◆ DIRECTIONS
When you copy the material below, keep every line exact and drop the pictures.

◆ MATERIAL TO PROCESS
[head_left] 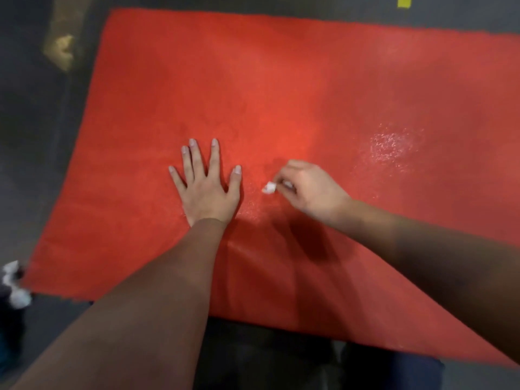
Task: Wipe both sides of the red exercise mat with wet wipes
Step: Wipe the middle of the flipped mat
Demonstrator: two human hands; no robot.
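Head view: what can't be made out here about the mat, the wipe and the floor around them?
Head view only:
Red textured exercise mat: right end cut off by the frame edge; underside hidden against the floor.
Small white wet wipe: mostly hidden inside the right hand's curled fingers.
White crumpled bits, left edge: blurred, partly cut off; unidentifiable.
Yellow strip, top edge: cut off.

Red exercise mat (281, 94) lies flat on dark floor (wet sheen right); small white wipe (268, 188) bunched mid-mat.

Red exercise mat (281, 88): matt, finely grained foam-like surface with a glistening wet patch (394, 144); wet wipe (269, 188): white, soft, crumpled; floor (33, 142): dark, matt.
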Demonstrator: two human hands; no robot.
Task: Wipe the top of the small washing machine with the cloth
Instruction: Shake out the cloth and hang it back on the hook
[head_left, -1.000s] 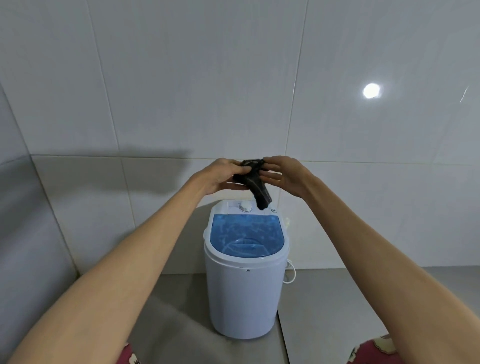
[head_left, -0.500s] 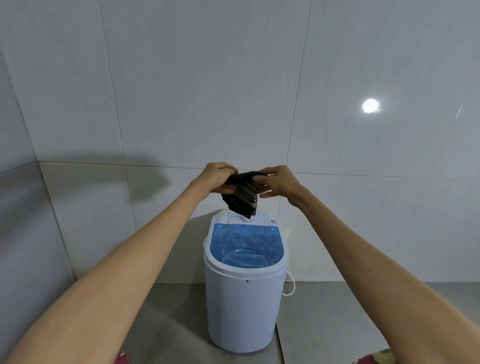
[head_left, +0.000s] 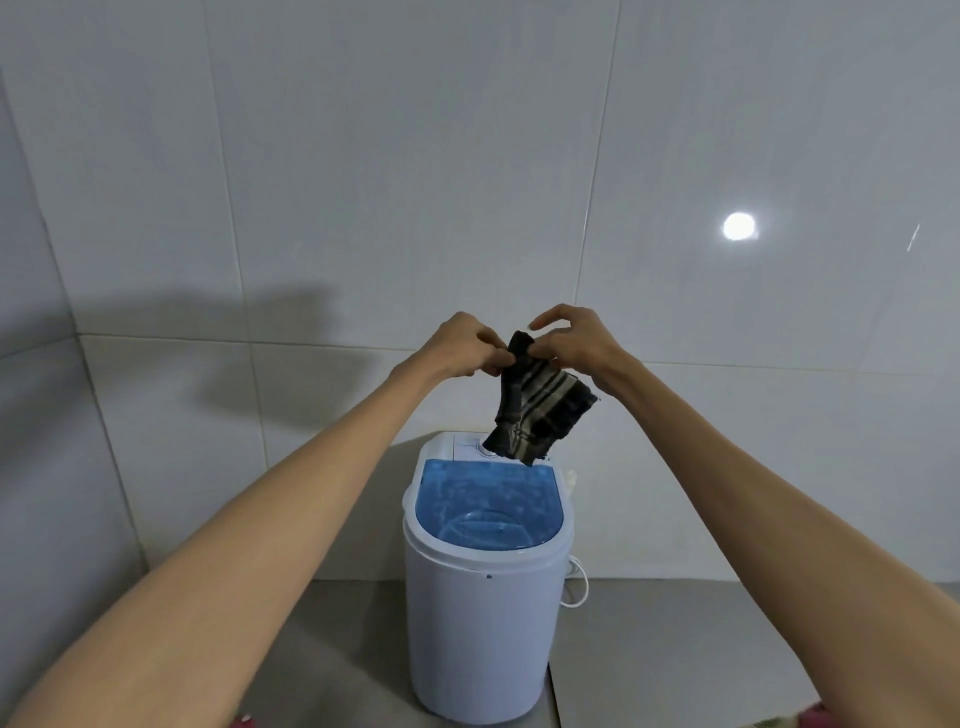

◆ THE COMPLETED TASK
[head_left] 
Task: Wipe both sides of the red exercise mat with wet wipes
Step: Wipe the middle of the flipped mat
Demonstrator: two human hands; no robot.
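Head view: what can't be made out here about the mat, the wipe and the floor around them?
Head view only:
Red textured exercise mat: right end cut off by the frame edge; underside hidden against the floor.
Small white wet wipe: mostly hidden inside the right hand's curled fingers.
White crumpled bits, left edge: blurred, partly cut off; unidentifiable.
Yellow strip, top edge: cut off.

Red exercise mat (281, 94) lies flat on dark floor (wet sheen right); small white wipe (268, 188) bunched mid-mat.

Red exercise mat (281, 88): matt, finely grained foam-like surface with a glistening wet patch (394, 144); wet wipe (269, 188): white, soft, crumpled; floor (33, 142): dark, matt.
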Demonstrator: two human hands; no robot.
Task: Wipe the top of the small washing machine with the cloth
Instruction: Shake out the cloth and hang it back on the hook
[head_left, -1.000s] 
[head_left, -0.500s] 
[head_left, +0.000s] 

Output for this exercise is complete.